# Instructions to follow:
Go through the material below, find each line with the word "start", and copy those lines.

# Collected material:
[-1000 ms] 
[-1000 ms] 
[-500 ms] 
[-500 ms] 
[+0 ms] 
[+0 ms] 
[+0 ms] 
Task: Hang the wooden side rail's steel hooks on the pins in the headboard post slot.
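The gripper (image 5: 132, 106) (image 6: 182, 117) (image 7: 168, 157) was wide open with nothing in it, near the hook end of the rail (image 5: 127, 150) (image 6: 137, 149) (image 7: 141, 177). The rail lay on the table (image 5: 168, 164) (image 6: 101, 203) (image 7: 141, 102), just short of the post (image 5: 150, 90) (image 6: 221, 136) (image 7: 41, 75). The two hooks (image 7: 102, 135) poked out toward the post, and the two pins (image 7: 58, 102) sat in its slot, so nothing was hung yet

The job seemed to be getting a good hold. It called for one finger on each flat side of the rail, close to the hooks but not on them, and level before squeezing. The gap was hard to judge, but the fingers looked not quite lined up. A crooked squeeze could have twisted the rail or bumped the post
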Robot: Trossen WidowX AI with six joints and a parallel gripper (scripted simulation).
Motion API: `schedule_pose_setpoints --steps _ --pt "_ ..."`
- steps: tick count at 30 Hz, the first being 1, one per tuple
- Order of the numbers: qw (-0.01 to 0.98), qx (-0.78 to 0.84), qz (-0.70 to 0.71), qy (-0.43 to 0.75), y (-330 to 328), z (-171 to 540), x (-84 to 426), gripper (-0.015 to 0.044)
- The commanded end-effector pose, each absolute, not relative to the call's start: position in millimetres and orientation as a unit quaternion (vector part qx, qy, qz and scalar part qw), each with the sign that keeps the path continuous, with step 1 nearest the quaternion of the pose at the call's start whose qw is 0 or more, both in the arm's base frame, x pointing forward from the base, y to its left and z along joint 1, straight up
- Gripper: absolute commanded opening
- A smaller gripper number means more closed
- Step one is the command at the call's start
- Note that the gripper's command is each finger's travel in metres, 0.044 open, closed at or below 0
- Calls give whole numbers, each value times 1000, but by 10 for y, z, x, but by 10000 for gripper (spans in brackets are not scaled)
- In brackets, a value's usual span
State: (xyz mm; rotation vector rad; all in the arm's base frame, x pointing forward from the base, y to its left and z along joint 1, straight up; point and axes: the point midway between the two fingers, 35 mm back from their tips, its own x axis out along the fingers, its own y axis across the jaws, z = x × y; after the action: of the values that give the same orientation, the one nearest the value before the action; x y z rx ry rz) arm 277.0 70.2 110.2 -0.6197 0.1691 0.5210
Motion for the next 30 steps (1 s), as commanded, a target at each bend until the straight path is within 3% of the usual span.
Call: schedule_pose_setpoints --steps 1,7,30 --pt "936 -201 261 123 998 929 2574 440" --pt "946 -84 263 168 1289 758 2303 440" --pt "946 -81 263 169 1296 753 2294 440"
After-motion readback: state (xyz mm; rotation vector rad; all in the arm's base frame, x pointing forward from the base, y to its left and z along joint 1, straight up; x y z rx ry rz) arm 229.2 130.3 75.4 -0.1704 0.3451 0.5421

# Response to this exercise:
- The commanded end-effector pose, each absolute, not relative to the call's start: position in millimetres and orientation as a unit quaternion (vector part qx, qy, qz and scalar part qw), each with the sign that keeps the path continuous, with step 1 nearest the quaternion of the pose at the call's start whose qw is 0 or more, both in the arm's base frame, x pointing forward from the base, y to its left and z along joint 1, straight up
- Step one is the command at the call's start

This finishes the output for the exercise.